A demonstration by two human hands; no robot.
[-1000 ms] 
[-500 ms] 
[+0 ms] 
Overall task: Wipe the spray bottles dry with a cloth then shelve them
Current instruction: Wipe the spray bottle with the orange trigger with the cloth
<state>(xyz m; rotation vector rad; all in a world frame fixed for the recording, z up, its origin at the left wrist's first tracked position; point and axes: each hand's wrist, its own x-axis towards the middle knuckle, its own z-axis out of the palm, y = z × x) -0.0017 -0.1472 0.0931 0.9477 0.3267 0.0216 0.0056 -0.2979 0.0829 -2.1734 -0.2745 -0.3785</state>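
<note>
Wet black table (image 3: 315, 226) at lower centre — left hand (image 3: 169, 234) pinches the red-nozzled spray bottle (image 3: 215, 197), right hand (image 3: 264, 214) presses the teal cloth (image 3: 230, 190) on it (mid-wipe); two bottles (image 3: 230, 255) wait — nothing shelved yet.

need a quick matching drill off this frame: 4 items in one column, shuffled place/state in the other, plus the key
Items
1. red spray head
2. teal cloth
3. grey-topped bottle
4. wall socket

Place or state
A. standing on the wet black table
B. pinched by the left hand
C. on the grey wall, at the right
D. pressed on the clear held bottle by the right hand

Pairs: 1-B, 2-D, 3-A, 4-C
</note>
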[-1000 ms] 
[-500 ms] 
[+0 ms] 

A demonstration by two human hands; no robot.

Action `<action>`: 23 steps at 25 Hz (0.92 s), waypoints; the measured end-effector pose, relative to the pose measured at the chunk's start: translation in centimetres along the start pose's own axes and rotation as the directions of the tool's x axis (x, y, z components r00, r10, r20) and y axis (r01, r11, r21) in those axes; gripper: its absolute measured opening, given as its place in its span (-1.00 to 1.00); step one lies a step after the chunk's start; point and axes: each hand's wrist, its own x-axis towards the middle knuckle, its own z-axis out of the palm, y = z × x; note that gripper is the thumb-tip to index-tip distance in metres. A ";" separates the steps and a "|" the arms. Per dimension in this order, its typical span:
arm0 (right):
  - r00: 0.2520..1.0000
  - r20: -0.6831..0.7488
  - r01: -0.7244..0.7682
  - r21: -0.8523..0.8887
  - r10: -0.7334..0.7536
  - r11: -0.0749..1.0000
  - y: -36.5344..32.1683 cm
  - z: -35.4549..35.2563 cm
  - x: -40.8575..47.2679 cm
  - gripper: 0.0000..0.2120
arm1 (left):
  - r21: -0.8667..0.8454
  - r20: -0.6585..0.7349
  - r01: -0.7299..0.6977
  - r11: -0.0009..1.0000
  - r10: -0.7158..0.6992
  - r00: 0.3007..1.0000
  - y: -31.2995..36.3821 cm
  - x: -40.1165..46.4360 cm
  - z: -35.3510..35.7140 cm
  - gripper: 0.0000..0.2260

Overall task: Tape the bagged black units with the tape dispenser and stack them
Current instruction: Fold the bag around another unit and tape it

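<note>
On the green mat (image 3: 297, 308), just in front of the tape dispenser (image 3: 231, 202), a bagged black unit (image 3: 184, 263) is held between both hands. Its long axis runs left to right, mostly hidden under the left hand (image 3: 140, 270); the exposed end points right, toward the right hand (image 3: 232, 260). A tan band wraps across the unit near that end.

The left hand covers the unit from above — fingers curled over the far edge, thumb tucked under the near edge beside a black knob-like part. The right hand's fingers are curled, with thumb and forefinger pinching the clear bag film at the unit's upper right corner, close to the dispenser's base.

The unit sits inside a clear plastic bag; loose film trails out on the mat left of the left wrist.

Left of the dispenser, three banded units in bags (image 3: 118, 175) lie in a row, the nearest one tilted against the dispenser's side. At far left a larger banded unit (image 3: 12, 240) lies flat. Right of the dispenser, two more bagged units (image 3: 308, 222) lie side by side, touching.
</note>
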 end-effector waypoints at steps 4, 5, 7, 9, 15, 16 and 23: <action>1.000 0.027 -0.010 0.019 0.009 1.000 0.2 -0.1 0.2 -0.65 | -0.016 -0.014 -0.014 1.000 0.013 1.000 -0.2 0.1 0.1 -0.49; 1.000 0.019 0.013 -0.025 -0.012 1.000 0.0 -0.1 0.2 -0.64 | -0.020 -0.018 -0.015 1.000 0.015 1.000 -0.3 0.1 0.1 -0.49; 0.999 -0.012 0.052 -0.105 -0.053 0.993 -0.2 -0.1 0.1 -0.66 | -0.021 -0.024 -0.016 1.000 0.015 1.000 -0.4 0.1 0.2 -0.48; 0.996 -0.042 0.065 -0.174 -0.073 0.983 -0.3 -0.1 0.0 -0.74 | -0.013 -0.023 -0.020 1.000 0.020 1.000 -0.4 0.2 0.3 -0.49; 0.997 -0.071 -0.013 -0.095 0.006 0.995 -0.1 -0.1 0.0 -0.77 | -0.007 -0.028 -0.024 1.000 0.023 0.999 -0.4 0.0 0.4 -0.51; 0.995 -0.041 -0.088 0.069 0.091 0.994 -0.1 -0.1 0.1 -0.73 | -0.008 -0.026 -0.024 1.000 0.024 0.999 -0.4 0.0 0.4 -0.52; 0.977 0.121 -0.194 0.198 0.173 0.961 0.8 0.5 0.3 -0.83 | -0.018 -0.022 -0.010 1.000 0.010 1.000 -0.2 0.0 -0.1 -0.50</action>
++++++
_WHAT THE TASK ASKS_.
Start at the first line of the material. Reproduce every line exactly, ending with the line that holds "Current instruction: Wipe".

_RESPONSE BELOW_.
A demonstration by two human hands; no robot.
[-1000 ms] 
[-500 ms] 
[+0 ms] 
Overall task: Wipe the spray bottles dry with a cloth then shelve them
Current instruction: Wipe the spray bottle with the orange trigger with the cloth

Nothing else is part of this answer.